(100c) How Active Is Too Active? a Catalyst Selection Study

When selecting a catalyst formulation as part of a new reactor build, the process can be designed around the catalyst such that nearly any commercially-viable catalyst can be used. For these systems, higher activity catalysts generally give rise to higher product rates or reduced capital investment. However, most of industry’s active processes are not newly built, but have been in service for many years (if not decades). For these systems, higher activity catalysts can also enable higher product rates, but typically only to the extent constrained by the original process design. Indeed, many if not most of today’s active systems are now multiply constrained, such that it is not always true that increasingly higher activity catalysts will yield better performance.

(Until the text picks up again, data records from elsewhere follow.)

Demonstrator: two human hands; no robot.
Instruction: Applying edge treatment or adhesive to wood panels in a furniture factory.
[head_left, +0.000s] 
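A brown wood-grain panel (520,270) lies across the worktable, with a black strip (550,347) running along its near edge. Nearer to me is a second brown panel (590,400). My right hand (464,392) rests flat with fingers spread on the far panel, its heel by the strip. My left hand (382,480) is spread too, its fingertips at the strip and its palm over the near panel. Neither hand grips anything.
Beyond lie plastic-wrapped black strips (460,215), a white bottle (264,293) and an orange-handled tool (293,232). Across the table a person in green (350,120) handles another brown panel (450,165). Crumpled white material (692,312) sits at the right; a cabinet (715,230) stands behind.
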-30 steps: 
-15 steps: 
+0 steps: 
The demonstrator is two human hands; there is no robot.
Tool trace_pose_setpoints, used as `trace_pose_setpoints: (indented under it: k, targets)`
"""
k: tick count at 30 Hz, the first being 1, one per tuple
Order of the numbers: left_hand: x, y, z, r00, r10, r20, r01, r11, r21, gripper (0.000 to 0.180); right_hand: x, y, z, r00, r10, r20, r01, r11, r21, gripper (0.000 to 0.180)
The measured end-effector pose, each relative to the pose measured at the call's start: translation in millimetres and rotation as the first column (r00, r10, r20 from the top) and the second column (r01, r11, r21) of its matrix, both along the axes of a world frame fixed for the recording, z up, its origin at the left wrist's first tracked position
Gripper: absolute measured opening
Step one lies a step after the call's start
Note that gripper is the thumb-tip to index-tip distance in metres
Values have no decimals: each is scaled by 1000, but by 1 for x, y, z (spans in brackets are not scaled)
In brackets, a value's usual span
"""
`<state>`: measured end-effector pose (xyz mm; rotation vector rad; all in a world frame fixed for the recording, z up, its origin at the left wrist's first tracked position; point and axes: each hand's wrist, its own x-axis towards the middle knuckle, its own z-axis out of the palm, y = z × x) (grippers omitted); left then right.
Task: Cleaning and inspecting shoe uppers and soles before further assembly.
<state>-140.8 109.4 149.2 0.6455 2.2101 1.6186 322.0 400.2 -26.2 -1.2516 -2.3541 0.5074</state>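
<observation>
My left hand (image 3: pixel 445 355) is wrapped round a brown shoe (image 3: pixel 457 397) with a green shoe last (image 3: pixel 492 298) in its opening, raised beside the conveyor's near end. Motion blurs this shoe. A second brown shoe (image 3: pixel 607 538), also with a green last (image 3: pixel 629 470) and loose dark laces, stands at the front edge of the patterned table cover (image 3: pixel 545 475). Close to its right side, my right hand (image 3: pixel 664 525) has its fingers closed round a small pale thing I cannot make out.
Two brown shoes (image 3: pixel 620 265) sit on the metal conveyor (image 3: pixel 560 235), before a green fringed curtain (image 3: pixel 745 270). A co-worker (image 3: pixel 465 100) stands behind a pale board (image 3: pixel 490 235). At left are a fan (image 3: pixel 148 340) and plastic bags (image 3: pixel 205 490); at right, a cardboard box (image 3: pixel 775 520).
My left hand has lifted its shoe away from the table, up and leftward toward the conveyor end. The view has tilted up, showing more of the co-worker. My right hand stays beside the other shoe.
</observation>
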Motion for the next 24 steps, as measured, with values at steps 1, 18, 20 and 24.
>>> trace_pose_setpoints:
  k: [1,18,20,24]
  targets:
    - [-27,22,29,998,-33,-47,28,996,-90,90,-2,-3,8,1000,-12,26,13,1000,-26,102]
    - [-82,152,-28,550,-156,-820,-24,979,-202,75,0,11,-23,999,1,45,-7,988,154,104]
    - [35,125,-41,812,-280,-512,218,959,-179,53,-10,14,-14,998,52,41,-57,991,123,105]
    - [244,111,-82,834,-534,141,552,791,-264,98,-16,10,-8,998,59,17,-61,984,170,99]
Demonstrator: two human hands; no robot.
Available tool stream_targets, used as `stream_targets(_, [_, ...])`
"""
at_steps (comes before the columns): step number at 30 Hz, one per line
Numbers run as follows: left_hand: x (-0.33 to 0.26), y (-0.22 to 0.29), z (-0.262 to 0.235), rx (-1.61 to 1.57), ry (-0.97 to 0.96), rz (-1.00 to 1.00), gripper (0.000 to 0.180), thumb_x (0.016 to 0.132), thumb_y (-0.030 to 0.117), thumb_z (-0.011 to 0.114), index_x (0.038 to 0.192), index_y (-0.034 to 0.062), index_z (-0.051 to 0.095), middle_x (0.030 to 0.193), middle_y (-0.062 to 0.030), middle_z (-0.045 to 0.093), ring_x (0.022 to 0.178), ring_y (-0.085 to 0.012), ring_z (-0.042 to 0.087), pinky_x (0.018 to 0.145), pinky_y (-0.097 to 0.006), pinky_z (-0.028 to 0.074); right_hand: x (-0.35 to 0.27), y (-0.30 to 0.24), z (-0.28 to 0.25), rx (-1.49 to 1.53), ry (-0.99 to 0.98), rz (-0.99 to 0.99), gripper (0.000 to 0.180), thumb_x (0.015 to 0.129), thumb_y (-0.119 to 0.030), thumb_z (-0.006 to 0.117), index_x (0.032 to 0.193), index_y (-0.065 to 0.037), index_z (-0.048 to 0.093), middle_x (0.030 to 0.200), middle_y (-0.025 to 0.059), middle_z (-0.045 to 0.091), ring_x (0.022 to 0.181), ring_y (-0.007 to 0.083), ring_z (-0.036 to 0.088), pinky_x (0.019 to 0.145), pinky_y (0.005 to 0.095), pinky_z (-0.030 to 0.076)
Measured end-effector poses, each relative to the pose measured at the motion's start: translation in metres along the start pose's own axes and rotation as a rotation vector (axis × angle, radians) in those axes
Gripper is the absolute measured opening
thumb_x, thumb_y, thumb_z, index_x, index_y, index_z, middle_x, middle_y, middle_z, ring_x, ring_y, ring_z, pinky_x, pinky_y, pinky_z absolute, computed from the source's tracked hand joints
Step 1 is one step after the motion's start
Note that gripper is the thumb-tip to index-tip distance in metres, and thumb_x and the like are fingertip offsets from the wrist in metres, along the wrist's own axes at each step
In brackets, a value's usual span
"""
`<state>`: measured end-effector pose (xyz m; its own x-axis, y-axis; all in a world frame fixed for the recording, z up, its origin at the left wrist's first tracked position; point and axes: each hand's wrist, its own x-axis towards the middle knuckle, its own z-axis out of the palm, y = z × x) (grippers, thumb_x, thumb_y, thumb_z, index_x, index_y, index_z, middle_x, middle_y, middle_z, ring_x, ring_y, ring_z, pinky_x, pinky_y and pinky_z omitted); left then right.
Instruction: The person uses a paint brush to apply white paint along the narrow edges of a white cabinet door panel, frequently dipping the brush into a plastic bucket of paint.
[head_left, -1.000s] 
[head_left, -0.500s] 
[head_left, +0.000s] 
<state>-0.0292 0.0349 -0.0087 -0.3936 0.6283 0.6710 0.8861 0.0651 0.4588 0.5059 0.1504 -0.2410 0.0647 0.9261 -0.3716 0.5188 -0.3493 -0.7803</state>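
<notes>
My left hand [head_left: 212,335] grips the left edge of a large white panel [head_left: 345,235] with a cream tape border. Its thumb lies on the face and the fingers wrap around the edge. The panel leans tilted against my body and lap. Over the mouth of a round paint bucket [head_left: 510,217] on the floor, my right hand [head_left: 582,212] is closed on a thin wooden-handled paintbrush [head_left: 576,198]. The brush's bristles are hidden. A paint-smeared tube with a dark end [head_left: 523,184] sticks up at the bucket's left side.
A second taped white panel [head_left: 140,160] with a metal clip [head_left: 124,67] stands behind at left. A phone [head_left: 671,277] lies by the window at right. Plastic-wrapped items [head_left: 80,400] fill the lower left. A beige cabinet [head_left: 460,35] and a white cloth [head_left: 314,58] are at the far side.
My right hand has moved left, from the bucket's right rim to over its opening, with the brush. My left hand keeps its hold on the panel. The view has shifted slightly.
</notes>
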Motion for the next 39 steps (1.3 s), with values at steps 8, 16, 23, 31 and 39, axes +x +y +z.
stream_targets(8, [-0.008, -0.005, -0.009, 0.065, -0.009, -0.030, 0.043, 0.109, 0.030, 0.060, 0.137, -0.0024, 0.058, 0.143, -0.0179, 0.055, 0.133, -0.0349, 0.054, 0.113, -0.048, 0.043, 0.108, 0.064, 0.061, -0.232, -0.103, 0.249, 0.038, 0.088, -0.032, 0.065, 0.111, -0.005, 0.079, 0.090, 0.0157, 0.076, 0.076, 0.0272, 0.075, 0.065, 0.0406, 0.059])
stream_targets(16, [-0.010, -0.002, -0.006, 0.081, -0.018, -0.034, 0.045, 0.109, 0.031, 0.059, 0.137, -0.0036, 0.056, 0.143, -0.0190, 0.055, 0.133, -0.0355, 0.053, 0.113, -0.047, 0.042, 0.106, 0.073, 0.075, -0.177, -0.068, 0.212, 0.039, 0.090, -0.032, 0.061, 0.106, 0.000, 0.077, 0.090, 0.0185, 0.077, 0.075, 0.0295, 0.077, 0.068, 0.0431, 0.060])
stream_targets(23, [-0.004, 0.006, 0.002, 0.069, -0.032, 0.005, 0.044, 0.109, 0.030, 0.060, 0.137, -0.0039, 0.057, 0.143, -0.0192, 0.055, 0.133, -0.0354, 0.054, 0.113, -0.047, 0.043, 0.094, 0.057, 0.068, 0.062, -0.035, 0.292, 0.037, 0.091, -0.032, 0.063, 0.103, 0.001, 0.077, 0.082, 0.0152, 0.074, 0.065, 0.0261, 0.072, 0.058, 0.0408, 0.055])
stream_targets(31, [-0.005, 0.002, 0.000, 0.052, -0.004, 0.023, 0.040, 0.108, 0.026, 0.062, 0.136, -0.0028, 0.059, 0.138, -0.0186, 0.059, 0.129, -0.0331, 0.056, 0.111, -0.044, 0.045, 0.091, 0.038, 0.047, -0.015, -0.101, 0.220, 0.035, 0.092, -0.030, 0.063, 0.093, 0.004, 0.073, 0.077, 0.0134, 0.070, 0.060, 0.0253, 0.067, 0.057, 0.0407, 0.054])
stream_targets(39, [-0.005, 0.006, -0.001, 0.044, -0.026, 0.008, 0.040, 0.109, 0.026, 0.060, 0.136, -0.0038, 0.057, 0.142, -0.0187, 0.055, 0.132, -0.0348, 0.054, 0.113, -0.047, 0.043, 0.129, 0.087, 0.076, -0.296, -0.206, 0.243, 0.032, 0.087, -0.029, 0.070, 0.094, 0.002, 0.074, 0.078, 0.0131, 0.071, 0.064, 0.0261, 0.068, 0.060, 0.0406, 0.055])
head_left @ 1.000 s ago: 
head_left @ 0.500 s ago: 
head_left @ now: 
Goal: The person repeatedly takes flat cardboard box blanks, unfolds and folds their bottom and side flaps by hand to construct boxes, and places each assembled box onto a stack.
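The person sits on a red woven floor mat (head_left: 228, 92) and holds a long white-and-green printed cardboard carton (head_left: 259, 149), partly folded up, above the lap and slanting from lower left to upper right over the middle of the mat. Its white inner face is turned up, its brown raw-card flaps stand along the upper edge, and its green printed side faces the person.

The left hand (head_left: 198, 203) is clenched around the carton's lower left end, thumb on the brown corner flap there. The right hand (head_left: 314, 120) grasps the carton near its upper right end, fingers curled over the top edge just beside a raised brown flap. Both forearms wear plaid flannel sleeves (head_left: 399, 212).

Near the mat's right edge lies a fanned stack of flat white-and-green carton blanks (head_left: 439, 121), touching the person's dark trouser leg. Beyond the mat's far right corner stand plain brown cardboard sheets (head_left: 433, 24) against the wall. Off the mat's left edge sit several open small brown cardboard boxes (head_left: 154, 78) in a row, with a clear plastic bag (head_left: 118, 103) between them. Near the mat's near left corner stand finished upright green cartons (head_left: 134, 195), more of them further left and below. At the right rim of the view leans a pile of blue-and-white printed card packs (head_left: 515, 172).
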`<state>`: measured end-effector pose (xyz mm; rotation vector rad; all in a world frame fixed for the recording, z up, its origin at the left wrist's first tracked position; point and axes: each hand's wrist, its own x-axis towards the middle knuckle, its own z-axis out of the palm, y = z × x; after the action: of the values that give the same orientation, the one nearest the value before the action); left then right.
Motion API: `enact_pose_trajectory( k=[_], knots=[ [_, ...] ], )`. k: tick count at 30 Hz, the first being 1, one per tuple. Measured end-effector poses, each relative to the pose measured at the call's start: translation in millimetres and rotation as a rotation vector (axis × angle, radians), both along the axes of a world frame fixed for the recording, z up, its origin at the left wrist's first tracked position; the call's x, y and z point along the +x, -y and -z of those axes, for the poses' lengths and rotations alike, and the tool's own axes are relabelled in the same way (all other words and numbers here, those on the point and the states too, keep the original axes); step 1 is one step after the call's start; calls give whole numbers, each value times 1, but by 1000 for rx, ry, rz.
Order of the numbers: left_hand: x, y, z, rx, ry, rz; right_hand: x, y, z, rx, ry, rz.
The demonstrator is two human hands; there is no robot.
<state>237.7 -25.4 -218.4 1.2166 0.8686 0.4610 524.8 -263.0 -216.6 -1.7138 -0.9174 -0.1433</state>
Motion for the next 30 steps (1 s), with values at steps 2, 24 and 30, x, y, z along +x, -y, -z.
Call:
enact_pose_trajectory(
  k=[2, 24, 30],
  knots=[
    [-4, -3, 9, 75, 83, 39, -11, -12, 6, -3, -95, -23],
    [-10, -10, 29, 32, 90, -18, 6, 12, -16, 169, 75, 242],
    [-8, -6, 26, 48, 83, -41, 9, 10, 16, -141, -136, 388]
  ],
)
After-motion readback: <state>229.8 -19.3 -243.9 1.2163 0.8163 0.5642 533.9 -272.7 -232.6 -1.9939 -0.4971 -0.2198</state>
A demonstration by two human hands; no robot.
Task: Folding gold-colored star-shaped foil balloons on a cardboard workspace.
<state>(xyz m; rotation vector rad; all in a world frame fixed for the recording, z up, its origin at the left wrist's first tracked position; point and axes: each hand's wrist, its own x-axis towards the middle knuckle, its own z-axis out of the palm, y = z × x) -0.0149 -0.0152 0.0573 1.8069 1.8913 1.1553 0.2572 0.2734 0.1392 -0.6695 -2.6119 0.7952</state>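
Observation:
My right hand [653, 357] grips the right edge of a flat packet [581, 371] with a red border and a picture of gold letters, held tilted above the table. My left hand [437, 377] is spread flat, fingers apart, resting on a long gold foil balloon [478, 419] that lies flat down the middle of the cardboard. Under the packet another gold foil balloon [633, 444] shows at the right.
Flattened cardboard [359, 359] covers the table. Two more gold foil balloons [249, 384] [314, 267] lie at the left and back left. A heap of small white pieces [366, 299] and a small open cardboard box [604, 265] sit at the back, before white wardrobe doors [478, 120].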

As one example, many fixed-bed, vapor-solid reactor systems are constrained by heat transfer. For these systems, a circulating coolant absorbs the heat of reaction thereby controlling the temperature rise and making possible higher product rates. In this context, there is generally a maximum achievable product rate corresponding to the maximum heat removal capability of the system. This maximum product rate is itself a function of the catalyst (in particular, the catalyst activity and selectivity).

In choosing from next-generation, high activity catalysts for a system constrained by heat transfer, the impact of varying activity and selectivity must be balanced, taking into account also the free variables for optimization and their bounds. Here, we utilize detailed reactor simulations to investigate the catalyst selection problem for one such industrial system. Our steady-state simulations incorporate mass and energy balances and reaction kinetics while predicting temperatures and concentrations that vary in two spatial dimensions. We begin by demonstrating how such simulations, when informed by laboratory experiments, can predict the heat transfer-constrained operation as observed in the plant. Then, we utilize the tuned reactor model to explore how process optimization accounting for a catalyst change (e.g., changes to the base reaction rates, activation energies, and partial reaction orders) leads to varying and sometimes counterintuitive changes in reactor performance. To finish, we develop simplified analytical models from first principles and compare their predictions to those generated using the full reactor model. These simplified models can be utilized as a coarse guide for catalyst selection in the case that more detailed and highly tuned reactor models are not available.